• [TASK TO COMPLETE] Lines from the one containing "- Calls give" to the end of the data below are to be restated exactly, with both ends included and nothing else.

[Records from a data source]
=== Section Start ===

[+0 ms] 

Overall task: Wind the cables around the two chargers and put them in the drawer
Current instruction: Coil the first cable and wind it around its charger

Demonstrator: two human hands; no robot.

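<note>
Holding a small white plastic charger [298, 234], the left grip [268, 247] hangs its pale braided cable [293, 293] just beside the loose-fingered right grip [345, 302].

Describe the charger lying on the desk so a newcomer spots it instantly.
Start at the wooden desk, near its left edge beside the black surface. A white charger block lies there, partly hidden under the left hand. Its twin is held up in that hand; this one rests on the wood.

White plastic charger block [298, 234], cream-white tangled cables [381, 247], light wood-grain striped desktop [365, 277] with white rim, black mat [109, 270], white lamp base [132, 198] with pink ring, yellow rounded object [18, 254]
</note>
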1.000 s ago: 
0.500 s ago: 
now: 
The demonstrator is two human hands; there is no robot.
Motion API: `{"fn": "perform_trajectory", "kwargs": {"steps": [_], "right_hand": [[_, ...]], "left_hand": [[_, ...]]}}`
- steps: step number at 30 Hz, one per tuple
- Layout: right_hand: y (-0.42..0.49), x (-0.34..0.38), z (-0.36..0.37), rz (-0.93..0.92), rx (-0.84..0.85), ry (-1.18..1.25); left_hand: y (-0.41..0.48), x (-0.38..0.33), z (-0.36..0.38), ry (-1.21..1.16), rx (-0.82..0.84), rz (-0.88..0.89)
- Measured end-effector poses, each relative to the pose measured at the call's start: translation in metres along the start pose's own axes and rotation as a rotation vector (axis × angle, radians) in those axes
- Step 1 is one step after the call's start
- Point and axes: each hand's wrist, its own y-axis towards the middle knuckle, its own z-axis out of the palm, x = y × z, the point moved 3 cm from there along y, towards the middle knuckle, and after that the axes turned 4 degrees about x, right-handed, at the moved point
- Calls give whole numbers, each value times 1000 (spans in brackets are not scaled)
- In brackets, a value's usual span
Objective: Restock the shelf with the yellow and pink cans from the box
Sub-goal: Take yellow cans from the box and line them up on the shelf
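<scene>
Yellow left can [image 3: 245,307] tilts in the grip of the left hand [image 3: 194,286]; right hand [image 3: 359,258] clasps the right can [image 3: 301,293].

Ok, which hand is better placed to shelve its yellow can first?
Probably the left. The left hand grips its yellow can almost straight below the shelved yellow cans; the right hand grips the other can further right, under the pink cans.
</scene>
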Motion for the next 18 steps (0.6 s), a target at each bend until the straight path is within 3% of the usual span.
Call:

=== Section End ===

• [FINAL ANSWER]
- Calls give whole numbers, each value times 1000 (spans in brackets are not scaled)
- In brackets, a value's usual span
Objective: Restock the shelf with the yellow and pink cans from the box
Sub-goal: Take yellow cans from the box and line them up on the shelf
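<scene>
Yellow left can [image 3: 245,307] tilts in the grip of the left hand [image 3: 194,286]; right hand [image 3: 359,258] clasps the right can [image 3: 301,293].

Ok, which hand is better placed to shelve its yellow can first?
Probably the left. The left hand grips its yellow can almost straight below the shelved yellow cans; the right hand grips the other can further right, under the pink cans.
</scene>
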Motion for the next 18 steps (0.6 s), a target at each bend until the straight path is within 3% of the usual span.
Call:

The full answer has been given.